She is by law presumed to know that the titles of record, through all these years, would be constructive notice to all the world that her husband was their owner. She gave him, by her act, credit to either assume mortgages upon each of the several properties she permitted him to own, or to give mortgages thereon as part consideration for the purchase price, or to make mortgages thereon after the purchase. His title of record gave him a credit by which he procured a mortgage on the very property on Dewey Street upon which the plaintiff is seeking to foreclose his lien. She loaned him $1,000, which he had, to her knowledge, lost in the company whose credit he was protecting by becoming its surety. Under these circumstances it could not be said that she could not reasonably anticipate that he might use the credit she had given him. The mere fact that she had never known that he had had any other creditors, and he, in fact, had had none, is of no consequence, and very far from a finding that she could not reasonably anticipate that he would use the credit given him by his apparent ownership.
The trial court relied for its decision upon the case of Clarke v. Black, 78 Conn. 467, 62 A. 757. There is a marked difference between that case and this. There the relation of debtor and creditor existed between the husband and wife, and was the consideration of the conveyance; in this case it is expressly found that this relation formed no part of the consideration of the transfer. In that case it did not appear that the creditor seeking to set aside the conveyance relied upon the husband's ownership, or upon his title of record, in extending him credit. And, further, the question of the wife's estoppel does not appear to have been raised. This case is governed by the principles involved in Sanford v. DeForest, 85 Conn. 694, 84 A. 111.
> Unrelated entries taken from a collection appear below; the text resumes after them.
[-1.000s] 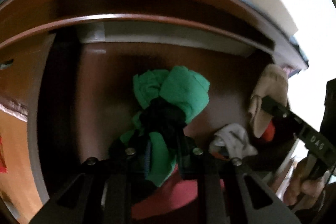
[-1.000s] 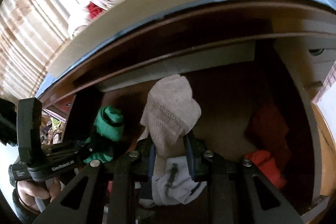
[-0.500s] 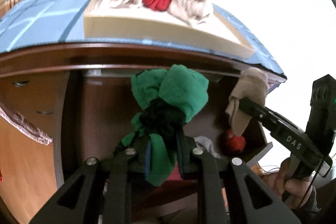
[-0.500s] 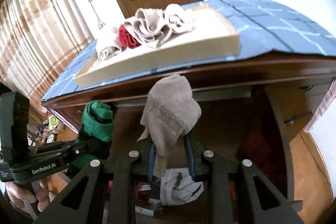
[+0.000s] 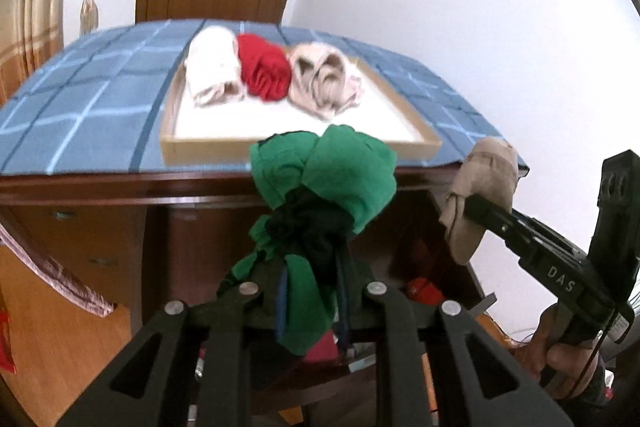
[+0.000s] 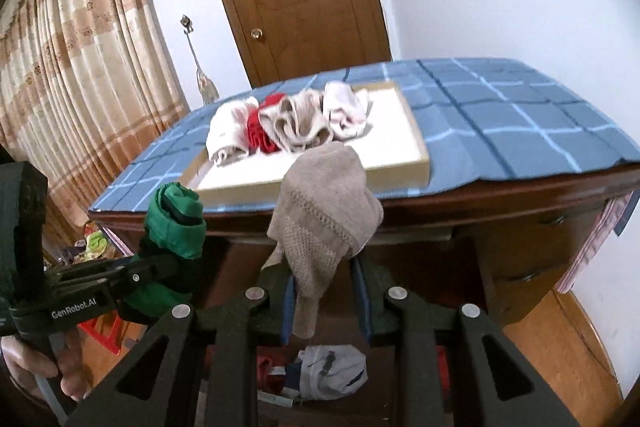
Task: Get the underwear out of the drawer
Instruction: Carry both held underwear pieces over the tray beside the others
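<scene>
Carry step: left gripper (image 5: 312, 291) fingers clamp crumpled green cotton underwear (image 5: 332, 179); right gripper (image 6: 324, 291) grips beige knit underwear (image 6: 324, 211). Next: reach over shallow wooden tray (image 6: 416, 163), release.

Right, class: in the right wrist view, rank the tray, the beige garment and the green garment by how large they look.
1. tray
2. beige garment, enlarged by nearness to the camera
3. green garment

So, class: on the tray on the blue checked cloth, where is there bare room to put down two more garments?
The tray is crowded along its far side, where a row of rolled garments lies. Bare white floor shows between that row and the near rim, and beside the right rim.
</scene>
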A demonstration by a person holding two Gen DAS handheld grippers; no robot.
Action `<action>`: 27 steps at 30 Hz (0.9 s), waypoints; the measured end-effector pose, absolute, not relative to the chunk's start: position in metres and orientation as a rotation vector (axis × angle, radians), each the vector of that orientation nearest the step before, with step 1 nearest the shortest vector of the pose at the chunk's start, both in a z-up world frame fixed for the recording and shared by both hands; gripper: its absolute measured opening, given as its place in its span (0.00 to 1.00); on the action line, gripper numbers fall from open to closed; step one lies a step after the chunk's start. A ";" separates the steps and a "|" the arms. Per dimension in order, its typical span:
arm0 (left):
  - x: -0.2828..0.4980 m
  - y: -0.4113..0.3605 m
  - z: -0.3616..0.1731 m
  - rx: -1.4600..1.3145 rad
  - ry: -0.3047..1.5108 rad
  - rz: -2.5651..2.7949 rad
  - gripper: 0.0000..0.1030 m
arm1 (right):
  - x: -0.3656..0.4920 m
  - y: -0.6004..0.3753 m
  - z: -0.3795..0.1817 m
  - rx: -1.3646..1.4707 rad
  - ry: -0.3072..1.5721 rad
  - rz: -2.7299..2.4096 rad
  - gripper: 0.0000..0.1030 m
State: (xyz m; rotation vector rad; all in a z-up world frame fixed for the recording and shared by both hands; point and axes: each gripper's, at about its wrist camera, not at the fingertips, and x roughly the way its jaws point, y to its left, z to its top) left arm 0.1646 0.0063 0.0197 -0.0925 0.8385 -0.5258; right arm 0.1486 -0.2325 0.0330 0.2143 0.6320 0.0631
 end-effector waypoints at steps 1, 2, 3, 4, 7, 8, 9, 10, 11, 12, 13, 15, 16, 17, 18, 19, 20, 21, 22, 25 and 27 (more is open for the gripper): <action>0.165 0.005 0.024 -0.087 0.827 -0.526 0.16 | 0.148 -0.234 0.037 0.210 0.623 0.060 0.27; 0.165 0.004 0.028 -0.082 0.817 -0.526 0.16 | 0.147 -0.235 0.041 0.204 0.612 0.058 0.27; 0.166 0.003 0.031 -0.078 0.808 -0.525 0.16 | 0.147 -0.236 0.044 0.198 0.604 0.056 0.27; 0.167 0.001 0.035 -0.074 0.800 -0.525 0.16 | 0.147 -0.236 0.047 0.192 0.597 0.054 0.27; 0.171 -0.004 0.045 -0.062 0.778 -0.520 0.16 | 0.148 -0.239 0.057 0.181 0.573 0.047 0.27; 0.172 -0.006 0.047 -0.057 0.771 -0.520 0.16 | 0.147 -0.240 0.060 0.177 0.566 0.046 0.27; 0.173 -0.008 0.050 -0.052 0.766 -0.519 0.16 | 0.148 -0.240 0.063 0.173 0.558 0.045 0.27; 0.175 -0.011 0.053 -0.046 0.758 -0.517 0.16 | 0.149 -0.241 0.065 0.171 0.553 0.045 0.27; 0.176 -0.013 0.055 -0.042 0.752 -0.516 0.16 | 0.150 -0.242 0.067 0.169 0.549 0.046 0.27; 0.178 -0.015 0.057 -0.037 0.745 -0.514 0.16 | 0.151 -0.243 0.069 0.167 0.544 0.046 0.27; 0.180 -0.017 0.060 -0.032 0.739 -0.511 0.16 | 0.151 -0.244 0.071 0.165 0.539 0.044 0.27; 0.184 -0.022 0.064 -0.022 0.730 -0.503 0.16 | 0.153 -0.246 0.074 0.164 0.531 0.041 0.27; 0.186 -0.024 0.066 -0.020 0.727 -0.500 0.16 | 0.155 -0.247 0.076 0.165 0.527 0.039 0.27; 0.188 -0.025 0.067 -0.017 0.723 -0.496 0.16 | 0.156 -0.248 0.077 0.165 0.526 0.039 0.27; 0.190 -0.027 0.068 -0.012 0.719 -0.493 0.16 | 0.158 -0.250 0.078 0.165 0.524 0.040 0.27; 0.191 -0.029 0.069 -0.006 0.715 -0.489 0.16 | 0.159 -0.250 0.079 0.164 0.522 0.039 0.27; 0.192 -0.031 0.070 -0.002 0.712 -0.488 0.16 | 0.160 -0.251 0.080 0.162 0.520 0.038 0.27; 0.194 -0.033 0.071 0.001 0.710 -0.487 0.16 | 0.161 -0.252 0.081 0.158 0.517 0.038 0.27; 0.196 -0.034 0.072 0.002 0.709 -0.485 0.16 | 0.162 -0.253 0.082 0.156 0.515 0.036 0.27; 0.199 -0.037 0.073 0.005 0.705 -0.480 0.16 | 0.166 -0.256 0.086 0.155 0.508 0.032 0.27; 0.201 -0.039 0.075 0.008 0.701 -0.478 0.16 | 0.169 -0.258 0.090 0.153 0.502 0.028 0.27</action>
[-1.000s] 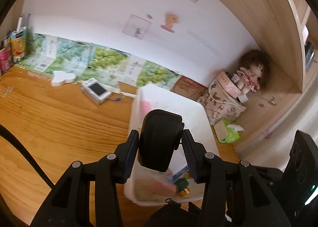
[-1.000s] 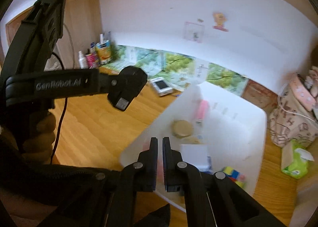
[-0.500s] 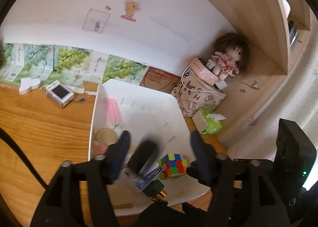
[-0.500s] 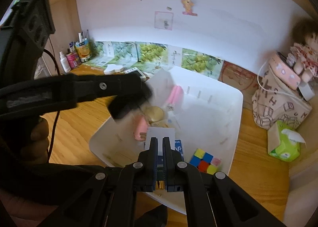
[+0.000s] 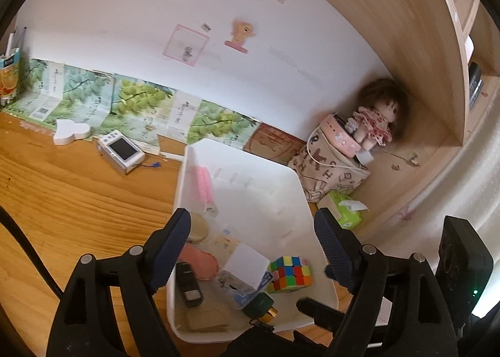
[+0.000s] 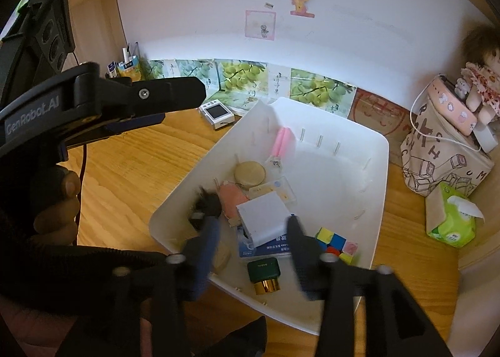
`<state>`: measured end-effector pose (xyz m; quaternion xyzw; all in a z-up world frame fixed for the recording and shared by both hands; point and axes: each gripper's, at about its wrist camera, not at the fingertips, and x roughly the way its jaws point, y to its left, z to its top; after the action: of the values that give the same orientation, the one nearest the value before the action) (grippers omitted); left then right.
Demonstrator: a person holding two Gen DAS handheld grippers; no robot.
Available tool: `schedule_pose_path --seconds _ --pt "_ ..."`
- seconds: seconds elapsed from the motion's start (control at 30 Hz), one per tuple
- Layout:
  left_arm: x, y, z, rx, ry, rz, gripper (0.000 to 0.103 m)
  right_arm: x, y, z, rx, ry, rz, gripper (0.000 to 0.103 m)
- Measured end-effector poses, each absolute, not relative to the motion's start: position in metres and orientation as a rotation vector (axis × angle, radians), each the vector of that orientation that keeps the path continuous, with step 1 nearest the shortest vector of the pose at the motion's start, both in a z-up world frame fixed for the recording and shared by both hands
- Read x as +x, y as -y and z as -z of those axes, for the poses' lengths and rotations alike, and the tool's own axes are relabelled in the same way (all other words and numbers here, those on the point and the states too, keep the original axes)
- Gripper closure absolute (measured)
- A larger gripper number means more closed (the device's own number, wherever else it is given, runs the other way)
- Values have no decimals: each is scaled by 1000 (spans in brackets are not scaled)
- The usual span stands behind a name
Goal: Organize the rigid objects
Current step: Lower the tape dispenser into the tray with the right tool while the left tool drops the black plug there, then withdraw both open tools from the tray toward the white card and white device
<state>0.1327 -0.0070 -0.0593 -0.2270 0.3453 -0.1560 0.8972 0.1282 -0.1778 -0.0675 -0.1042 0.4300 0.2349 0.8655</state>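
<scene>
A white bin (image 5: pixel 243 157) stands on the wooden desk and holds several small items. Among them are a colour cube (image 5: pixel 289 274), a white box (image 5: pixel 247 266), a green bottle with a gold cap (image 5: pixel 261 304) and a black oblong object (image 5: pixel 189 285) lying in the near left corner. My left gripper (image 5: pixel 251 219) hovers over the bin's near half, its jaws opening with nothing between them. In the right wrist view my right gripper (image 6: pixel 253 225) hangs above the bin (image 6: pixel 387 151), jaws blurred and opening, empty; the white box (image 6: pixel 262 219) lies below them.
A small silver camera (image 5: pixel 122 151) and a white heart-shaped piece (image 5: pixel 70 132) lie on the desk to the left of the bin. At the right stand a printed bag (image 5: pixel 331 169) with a doll on it and a green tissue pack (image 5: pixel 345 213). A wooden side wall closes the right.
The left gripper let go of the black object, which dropped into the bin, and its jaws spread wide. The right jaws went from shut to open.
</scene>
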Motion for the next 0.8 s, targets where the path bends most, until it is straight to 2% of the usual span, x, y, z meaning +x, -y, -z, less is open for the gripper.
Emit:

This is an action to foreclose a judgment-lien upon real estate to which Mrs. Parker, one of the defendants, holds title, and to set aside a transfer of the property upon the ground that her title was acquired by her without consideration, in fraud of her husband's creditors, and to prevent the plaintiff from collecting his judgment.
The trial court has distinctly found that her title was not so acquired, and this finding is conclusive unless the subordinate facts show that this conclusion was incorrect.
The principles of some of our decisions applicable to the present case are to be found in the following cases: This court, in the case of Knower v. Cadden Clothing Co., 57 Conn. 202, 221, 17 A. 580, said: "In all cases where the title of a vendee has been attacked because of the intent on the part of the vendor to defraud his creditors by the transfer," it should appear "that the vendee had actual knowledge of and participated in the fraud; that is, that he had an intent to commit a fraud; this to be proven as a fact." This principle was recognized in Trumbull v. Hewitt, 62 Conn. 448, 451, 26 A. 350. To the same effect, though more directly applicable to the present case, is the case of Clarke v. Black, 78 Conn. 467, 62 A. 757, where it appears that "the defendant, in 1886, let his wife have $3,500 to assist her in purchasing and keeping a boarding-house, upon an informal understanding that when she acquired by such means a sufficient sum to build a house, it should be turned over to the defendant as his property, and that the proceeds of the business not needed for this purpose should belong to her. At the end of ten years, with the avails of her business, she bought land and built a house thereon at the expense of $6,000, and told the defendant she would convey the property to him, which she did three years later. This conveyance was made in good faith and with no intent to defraud any one, although it left her without sufficient attachable property to satisfy the claim of her sole creditor." This court held "that upon these facts the relation of debtor and creditor existed between the wife and her husband, and that such relation constituted, as matter of law, a valuable consideration for her conveyance which prevented it from being treated as constructively fraudulent."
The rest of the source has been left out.